**Provided material:**
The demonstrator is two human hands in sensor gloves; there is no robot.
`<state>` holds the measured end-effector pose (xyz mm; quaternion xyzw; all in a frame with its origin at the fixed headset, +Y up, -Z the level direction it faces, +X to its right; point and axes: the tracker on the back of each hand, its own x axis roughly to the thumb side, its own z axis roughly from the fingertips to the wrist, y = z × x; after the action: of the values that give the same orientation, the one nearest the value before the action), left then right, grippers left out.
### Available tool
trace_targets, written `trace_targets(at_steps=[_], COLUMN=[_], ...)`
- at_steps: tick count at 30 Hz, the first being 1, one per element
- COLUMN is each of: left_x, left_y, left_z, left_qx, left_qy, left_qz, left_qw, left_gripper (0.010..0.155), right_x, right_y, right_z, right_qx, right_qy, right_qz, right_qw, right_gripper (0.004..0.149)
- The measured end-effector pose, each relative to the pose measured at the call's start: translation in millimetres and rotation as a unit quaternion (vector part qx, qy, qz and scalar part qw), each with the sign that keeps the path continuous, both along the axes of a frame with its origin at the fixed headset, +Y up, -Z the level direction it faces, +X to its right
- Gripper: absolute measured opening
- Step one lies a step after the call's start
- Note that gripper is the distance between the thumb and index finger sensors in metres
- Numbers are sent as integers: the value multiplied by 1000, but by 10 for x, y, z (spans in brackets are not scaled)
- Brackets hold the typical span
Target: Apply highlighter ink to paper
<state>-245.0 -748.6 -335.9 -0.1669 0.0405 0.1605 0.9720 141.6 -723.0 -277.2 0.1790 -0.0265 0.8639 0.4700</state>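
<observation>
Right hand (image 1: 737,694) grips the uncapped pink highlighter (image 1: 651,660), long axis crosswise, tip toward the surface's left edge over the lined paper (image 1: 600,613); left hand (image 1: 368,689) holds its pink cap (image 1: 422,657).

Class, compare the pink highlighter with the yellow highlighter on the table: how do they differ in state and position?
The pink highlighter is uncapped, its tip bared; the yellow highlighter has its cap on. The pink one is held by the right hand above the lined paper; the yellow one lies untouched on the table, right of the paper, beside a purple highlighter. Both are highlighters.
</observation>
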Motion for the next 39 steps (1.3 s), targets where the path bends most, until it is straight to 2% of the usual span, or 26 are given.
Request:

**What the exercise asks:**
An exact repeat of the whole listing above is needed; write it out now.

**Expected answer:**
The demonstrator is two human hands in sensor gloves; there is no robot.
`<state>` holds the measured end-effector pose (xyz mm; quaternion xyzw; all in a frame with its origin at the fixed headset, +Y up, -Z the level direction it faces, +X to its right; point and axes: the tracker on the back of each hand, its own x axis roughly to the thumb side, its own z axis roughly from the fingertips to the wrist, y = z × x; after the action: of the values that give the same orientation, the one nearest the value before the action), left then right, grippers left out.
### Available tool
trace_targets, written `trace_targets(at_steps=[_], COLUMN=[_], ...)`
- at_steps: tick count at 30 Hz, the first being 1, one per element
- COLUMN is each of: left_x, left_y, left_z, left_qx, left_qy, left_qz, left_qw, left_gripper (0.010..0.155), right_x, right_y, right_z, right_qx, right_qy, right_qz, right_qw, right_gripper (0.004..0.149)
- The measured end-effector pose, each relative to the pose measured at the call's start: translation in millimetres and rotation as a unit quaternion (vector part qx, qy, qz and scalar part qw), each with the sign that keeps the path continuous, both along the axes of a frame with its origin at the fixed headset, +Y up, -Z the level direction it faces, +X to its right
- Gripper: absolute measured opening
- Step one lies a step after the call's start
- Note that gripper is the distance between the thumb and index finger sensors in metres
- Numbers are sent as integers: the value multiplied by 1000, but by 10 for x, y, z (spans in brackets are not scaled)
- Brackets hold the typical span
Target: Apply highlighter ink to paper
<state>-245.0 -748.6 -335.9 -0.1669 0.0405 0.1605 0.9720 141.6 -723.0 -277.2 0.1790 -0.0265 0.8639 0.4700</state>
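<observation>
Right hand (image 1: 737,694) grips the uncapped pink highlighter (image 1: 651,660), long axis crosswise, tip toward the surface's left edge over the lined paper (image 1: 600,613); left hand (image 1: 368,689) holds its pink cap (image 1: 422,657).

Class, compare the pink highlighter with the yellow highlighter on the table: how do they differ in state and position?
The pink highlighter is uncapped, its tip bared; the yellow highlighter has its cap on. The pink one is held by the right hand above the lined paper; the yellow one lies untouched on the table, right of the paper, beside a purple highlighter. Both are highlighters.
</observation>
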Motion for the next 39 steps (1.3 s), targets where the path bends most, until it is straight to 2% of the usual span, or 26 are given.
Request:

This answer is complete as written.